C’est le cas de la radio NOURDINE FM appartenant à El hadj Souleymane Sidibé, l’érudit controversé de Kankan qui affirme être le « père spirituel » du président de la transition, le Général Mamadi Doumbouya. Présente dans plusieurs localités du pays (Kankan, Siguiri, N’zérékoré, Faranah…), cette radio émet en toute illégalité et en violation de l’article 2 de la loi sur la liberté de la presse qui dispose qu’aucune station de radiodiffusion ou de télévision privée ou communautaire ne doit ni directement, ni indirectement s’identifier notamment à une religion ou une ethnie. Or, ce média au delà du fait qu’il soit confessionnelle, est devenu un instrument de propagandes et de règlements de compte aux imams qui ne partagent pas la même idéologie que son fondateur. La HAC est pourtant au courant mais elle fait semblant de ne rien voir ou entendre.
En septembre 2023, l’Inspection Régionale des Affaires Religieuses de Kankan a porté plainte contre cette radio et son promoteur pour « diffusion d’informations calomnieuses ». Sachant que le média est dans l’illégalité, la HAC a décidé de jouer à la médiation, à cause dit-elle, « des impératifs de paix et de cohésion sociale entre les fils de la Guinée ». Ce rôle de médiateur qu’elle refuse pourtant d’assumer quand il s’agit des journalistes ou médias jugés très critiques.

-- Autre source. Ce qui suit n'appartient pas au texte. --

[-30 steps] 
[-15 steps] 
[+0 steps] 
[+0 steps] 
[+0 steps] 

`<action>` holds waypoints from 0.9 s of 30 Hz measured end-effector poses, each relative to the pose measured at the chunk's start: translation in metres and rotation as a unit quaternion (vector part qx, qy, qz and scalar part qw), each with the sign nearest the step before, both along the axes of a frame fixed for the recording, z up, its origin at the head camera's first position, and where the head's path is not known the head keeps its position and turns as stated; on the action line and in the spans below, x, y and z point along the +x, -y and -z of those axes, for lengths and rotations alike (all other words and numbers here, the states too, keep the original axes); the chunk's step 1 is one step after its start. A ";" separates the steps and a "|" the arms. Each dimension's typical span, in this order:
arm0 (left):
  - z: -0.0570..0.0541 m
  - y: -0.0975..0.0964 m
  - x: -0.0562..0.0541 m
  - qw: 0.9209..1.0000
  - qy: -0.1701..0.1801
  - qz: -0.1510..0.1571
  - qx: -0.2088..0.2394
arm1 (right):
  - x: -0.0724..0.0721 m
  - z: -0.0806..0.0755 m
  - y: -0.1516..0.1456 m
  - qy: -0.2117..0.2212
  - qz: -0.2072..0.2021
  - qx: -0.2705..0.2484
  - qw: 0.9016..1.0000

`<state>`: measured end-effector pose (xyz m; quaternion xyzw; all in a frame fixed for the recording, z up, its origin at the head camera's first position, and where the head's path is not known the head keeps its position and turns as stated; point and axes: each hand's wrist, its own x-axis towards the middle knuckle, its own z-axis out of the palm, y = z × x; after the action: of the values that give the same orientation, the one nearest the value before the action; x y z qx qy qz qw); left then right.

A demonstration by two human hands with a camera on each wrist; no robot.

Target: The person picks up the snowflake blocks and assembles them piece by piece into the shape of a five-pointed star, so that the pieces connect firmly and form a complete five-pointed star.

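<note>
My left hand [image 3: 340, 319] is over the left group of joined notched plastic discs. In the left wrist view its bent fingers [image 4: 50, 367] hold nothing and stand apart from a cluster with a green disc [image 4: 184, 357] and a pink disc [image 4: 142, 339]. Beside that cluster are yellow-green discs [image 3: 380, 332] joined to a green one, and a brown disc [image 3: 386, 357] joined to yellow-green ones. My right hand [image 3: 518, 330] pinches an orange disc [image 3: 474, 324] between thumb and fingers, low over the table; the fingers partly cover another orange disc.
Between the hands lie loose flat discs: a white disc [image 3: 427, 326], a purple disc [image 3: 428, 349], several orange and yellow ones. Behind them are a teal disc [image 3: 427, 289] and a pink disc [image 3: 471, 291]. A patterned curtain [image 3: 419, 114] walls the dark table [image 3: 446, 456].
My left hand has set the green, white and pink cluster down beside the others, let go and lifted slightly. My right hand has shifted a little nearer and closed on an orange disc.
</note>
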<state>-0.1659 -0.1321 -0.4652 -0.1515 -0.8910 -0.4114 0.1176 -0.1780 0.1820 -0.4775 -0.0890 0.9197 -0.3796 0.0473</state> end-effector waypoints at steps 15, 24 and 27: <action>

Mieux, par décision N°003, en date du 22 mai 2018, la Haute Autorité de la Communication avait ordonné à l’époque, la fermeture de plusieurs radios à Conakry et à l’intérieur du pays. Parmi elles, figurait NOURDINE FM considérée non seulement comme illégale mais, clandestine et confessionnelle. Alors que certaines ont été contraintes à revoir leurs lignes éditoriales pour continuer à émettre, NOURDINE FM a été épargnée. Quelle injustice ?
Comme le dit un proverbe, « que chacun balaie devant sa porte et les rues seront nettes ».